Give hellebores the chance to shine by going round now snipping off last year’s old, tatty foliage right down at the base to expose the emerging flower buds. Use sharp secateurs and be really careful as it’s all too easy to snip off the flower buds themselves by mistake!
Hellebores are among our most beautiful spring flowers and the earliest too as they start to unfurl their nodding blooms from February onwards. Removing the old leaves not only helps show off their blooms but also removes any fungal spores that might be lurking on foliage, so minimising the chances of an outbreak of the dreaded hellebore leaf spot. Remove the foliage to the green waste bin or burn it rather than adding it to the compost bin as spores can survive the composting process.
You can never have enough hellebores in your garden, and there’s a bewildering choice of varieties available. Probably the best way of choosing new hellebores is to pop into the garden centre here in Chorley when the plants on our benches are in full flower: that way you’ll be able to see exactly what you’re getting and can choose your favourites.

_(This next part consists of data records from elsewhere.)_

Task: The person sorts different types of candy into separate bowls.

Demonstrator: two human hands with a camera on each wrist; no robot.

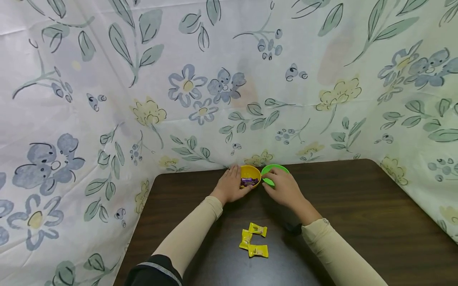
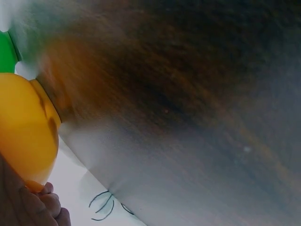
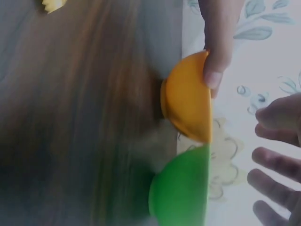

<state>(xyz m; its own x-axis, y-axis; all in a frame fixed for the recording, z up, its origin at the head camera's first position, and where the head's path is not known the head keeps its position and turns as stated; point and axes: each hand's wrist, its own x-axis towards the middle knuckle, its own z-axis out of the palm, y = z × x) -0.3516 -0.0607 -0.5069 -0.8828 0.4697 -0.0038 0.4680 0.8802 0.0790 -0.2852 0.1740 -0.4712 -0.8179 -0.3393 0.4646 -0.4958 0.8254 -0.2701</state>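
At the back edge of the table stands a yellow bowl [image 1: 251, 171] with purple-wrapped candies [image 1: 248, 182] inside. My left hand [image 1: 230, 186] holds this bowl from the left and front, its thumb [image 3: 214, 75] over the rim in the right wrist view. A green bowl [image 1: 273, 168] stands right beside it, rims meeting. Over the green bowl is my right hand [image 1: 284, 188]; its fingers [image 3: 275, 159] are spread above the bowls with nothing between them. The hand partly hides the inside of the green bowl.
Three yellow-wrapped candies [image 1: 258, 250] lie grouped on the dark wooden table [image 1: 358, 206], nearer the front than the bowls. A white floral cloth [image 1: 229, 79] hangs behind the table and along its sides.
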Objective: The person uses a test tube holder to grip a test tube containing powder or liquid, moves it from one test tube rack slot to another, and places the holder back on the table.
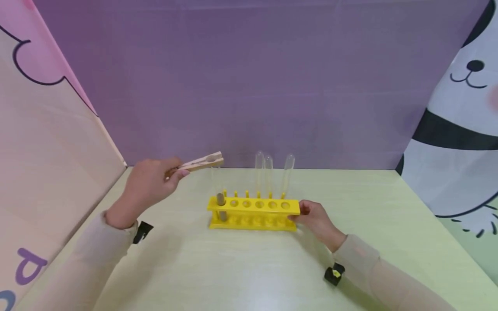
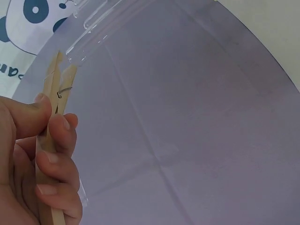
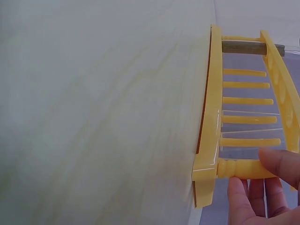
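My left hand (image 1: 149,185) holds a wooden test tube clamp (image 1: 200,163), its fingers curled round the handles (image 2: 47,173). The clamp's tips stand at the mouth of a clear test tube (image 1: 221,199) with grey-brown contents, upright in the leftmost hole of a yellow test tube rack (image 1: 253,211). Whether the clamp touches the tube cannot be told. My right hand (image 1: 317,220) grips the rack's right end post (image 3: 248,168) between thumb and fingers. Three empty test tubes (image 1: 259,172) stand upside down on the rear pegs, towards the right.
The rack stands on a pale wooden table (image 1: 249,268). A purple backdrop (image 1: 249,86) rises behind it, with a printed panel (image 1: 58,151) on the left and a panda print (image 1: 459,151) on the right. Black wrist devices (image 1: 334,274) sit at both cuffs.
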Demonstrator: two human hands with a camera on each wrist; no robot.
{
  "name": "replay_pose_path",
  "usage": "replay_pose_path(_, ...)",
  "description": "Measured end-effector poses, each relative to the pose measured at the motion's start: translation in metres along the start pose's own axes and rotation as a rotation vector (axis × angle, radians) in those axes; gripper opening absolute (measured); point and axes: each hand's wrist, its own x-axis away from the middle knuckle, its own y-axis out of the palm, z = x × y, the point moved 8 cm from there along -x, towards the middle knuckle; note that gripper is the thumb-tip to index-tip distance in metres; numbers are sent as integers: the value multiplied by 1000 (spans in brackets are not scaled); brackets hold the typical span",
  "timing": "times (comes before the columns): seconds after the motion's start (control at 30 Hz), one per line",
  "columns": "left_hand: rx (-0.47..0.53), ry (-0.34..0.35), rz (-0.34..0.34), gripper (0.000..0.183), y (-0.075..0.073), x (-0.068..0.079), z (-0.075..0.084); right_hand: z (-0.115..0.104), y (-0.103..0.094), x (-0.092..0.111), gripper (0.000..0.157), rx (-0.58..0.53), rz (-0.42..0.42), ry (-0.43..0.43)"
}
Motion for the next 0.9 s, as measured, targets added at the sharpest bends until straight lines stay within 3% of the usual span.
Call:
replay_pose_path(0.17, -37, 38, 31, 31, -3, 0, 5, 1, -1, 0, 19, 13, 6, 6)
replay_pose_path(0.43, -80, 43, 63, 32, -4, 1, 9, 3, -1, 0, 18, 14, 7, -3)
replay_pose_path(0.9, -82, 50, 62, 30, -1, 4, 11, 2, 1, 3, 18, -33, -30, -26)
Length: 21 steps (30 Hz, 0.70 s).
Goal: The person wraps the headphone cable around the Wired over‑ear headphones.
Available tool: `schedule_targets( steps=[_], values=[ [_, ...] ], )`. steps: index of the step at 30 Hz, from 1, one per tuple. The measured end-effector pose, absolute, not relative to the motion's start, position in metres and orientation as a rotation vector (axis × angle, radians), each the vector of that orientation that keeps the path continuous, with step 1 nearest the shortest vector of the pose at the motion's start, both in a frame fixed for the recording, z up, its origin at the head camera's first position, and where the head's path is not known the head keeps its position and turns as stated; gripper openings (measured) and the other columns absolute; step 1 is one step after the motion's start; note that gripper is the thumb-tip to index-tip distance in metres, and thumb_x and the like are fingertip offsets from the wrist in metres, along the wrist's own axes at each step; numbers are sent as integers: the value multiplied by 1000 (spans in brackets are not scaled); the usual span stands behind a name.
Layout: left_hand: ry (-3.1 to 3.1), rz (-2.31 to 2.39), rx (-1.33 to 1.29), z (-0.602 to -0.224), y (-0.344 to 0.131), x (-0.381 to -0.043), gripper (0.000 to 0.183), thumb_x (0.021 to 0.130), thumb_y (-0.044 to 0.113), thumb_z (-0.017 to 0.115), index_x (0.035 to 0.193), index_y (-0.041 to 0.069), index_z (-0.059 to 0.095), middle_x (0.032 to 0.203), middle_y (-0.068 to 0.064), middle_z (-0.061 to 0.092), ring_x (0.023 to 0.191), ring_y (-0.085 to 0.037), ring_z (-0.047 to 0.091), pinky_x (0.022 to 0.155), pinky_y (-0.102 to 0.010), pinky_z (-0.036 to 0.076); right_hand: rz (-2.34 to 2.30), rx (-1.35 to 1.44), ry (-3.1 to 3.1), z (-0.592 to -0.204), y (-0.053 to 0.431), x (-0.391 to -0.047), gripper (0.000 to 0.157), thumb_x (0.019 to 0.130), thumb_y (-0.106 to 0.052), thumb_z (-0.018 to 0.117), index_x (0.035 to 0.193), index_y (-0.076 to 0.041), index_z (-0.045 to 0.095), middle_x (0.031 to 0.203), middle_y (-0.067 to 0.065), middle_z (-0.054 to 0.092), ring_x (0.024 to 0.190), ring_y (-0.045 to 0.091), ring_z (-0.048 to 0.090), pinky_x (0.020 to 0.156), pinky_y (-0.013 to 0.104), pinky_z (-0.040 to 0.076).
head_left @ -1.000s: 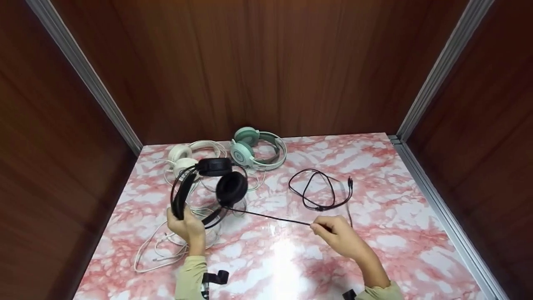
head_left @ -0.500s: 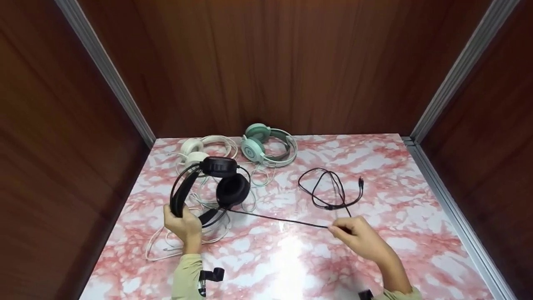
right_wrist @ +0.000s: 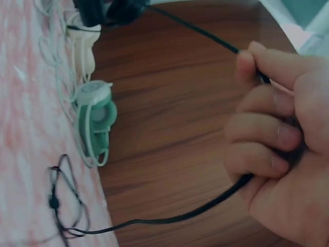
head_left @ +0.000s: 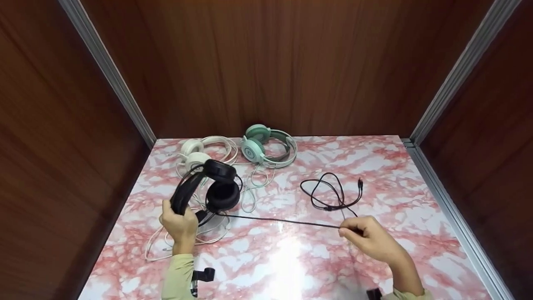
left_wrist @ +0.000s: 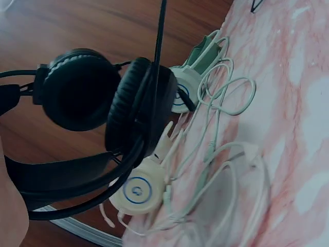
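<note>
As left hand [head_left: 180, 224] holds headphones [head_left: 223, 196] (black), right hand [head_left: 372, 240] grips cable [right_wrist: 163, 221].

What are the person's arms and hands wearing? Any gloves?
No gloves: the left hand and right hand are bare. The left sleeve is pale khaki-green, and so is the right sleeve, just peeking in. A black gadget juts from the left one, and part of another black piece shows by the right.
</note>
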<state>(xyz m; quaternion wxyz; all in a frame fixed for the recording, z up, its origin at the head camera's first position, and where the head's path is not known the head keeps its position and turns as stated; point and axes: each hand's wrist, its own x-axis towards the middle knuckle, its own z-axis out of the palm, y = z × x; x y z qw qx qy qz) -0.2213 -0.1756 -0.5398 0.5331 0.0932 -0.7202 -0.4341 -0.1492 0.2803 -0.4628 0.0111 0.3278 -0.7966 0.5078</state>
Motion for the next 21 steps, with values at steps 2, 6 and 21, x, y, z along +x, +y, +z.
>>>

The Lenten rose, Helleborus x hybridus, is most widely grown and comes in the greatest selection of colours: look out for the very dependable Ashwood Garden Hybrids and the double-flowered Winter Jewels Collection, though there are dozens of others in every shade from palest pink to velvety black.
Give your hellebores rich, deep soil in dappled shade – they’re also happy in containers - and remember to dead-head after flowering in May as any seedling plants will not come ‘true’ to (i.e. look like) the parent. You don’t need to lift and divide hellebores: instead, let them gradually bulk up into a sizeable clump for extra impact and dozens of flowers right through from January till April.